So Long Uncle Rush

Rush Limbaugh

Legendary talk radio host Rush Limbaugh succumbed to lung cancer yesterday. It's been dawning on more and more Americans that we find ourselves at the end of an era, and the death of Uncle Rush is a major sign of that historical transition.

A lot of folks in dissident circles dismiss Rush as an irrelevant civic nationalist in an age of identity politics. Some even accused him of knowingly dispensing blue pills to keep the people ignorant of their dispossession. 

Admittedly, banging the drum of presidential politics when brazen election rigging has made voting pointless comes off as quixotic at best. But we have to keep in mind that Rush was a product of his environment, and that environment was pre-Clown World America.

For a Baby Boomer who actually managed to live the American dream, Rush exhibited impressively red-pilled moments.

My personal history with Rush goes all the way back to the 90s. He'd really only been a player on the national stage for a few years when I first heard him. One of my buddies from back in the day had a paper route, and the local AM talk station would replay Rush's show on weekend mornings. I fondly recall many a crisp post-sleepover morning riding in the back of their family's station wagon with bound stacks of newspapers. My buddy's dad would tune in to Rush while he drove and I folded.

Not log after, my dad and I would take up the same tradition on my own paper route. This practice continued into high school, whereupon I began listening to the EIB Network on days off and over summer break. To say that Rush influenced my political development would be an understatement. Next to the Church, I credit Rush's show with steering me away from the degeneracy that ensnared too many of my generation.

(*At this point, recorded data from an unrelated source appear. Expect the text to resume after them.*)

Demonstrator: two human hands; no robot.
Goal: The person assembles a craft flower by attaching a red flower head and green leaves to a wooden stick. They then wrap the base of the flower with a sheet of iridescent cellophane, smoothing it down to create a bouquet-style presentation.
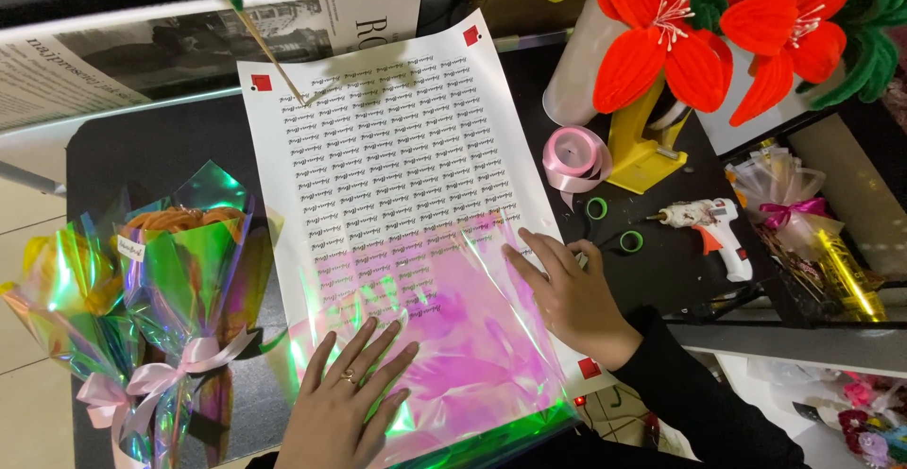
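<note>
Left hand and right hand, both spread flat, pin the iridescent cellophane sheet, which lies between them over the printed sticker sheet, long axis running away.

Left hand lies flat, fingers spread, on an iridescent cellophane sheet covering the lower part of a white sticker sheet printed in rows. Right hand presses the sheet's right edge, palm down. Two wrapped bouquets with pink bows lie to the left. Pink ribbon roll, white glue gun and red pipe-cleaner flowers occupy the black table to the right.
</note>
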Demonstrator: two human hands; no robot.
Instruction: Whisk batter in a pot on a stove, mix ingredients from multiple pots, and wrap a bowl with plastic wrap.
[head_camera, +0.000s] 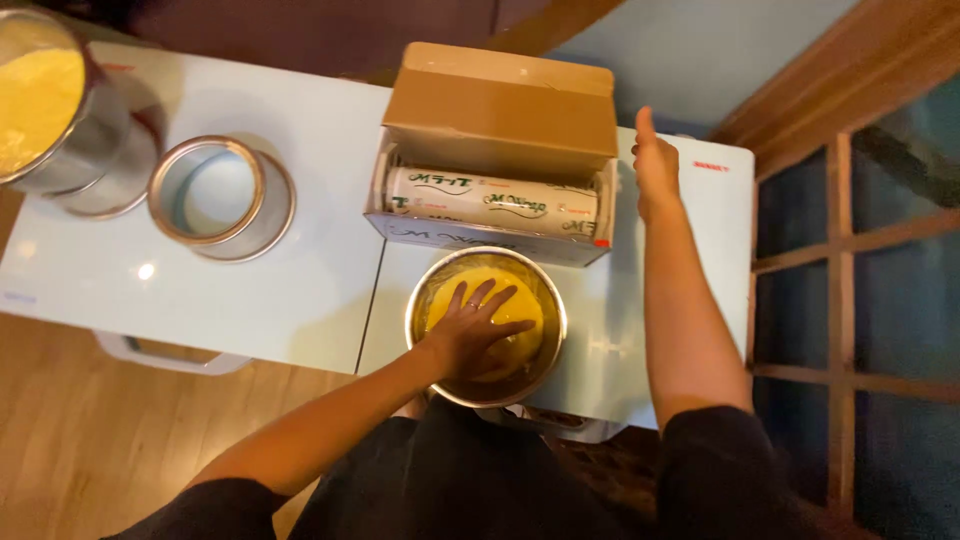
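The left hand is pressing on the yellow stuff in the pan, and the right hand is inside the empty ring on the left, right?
Not quite. In the head view, the right hand is beside the open box, far from the empty ring. The left hand does press on the yellow stuff in the pan.

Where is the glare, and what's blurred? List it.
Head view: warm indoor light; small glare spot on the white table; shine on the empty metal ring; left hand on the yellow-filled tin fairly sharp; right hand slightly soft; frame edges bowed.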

Like all gateway drugs, Rush's show eventually gave way to more rigorous and serious intellectual pursuits. I'd largely fallen out of the habit of listening to him by the time I earned my bachelor's. The study of theology soon took up most of the time I'd previously invested in politics

Here on the far side of the Trump phenomenon, it's hard for most people to remember what a shock Obama's two terms were for conservatives. The ACA and the legalization of same-sex marriage by judicial fiat dispelled the illusion that the Right stood on an equal footing in the culture war. It's also easy to forget how fed up rank-and-file conservatives were with the establishment GOP. Only the Tea Party kept the Republicans nationally viable.

The reign of Puppet Pal Joe is already shaping up to be Obama's third term. He's already swept away Trump's legacy with the stroke of a pen. To the ruling class, the minor delay that was Trump's unexpected presidency has passed, and they're pulling out all the stops to make up for lost time.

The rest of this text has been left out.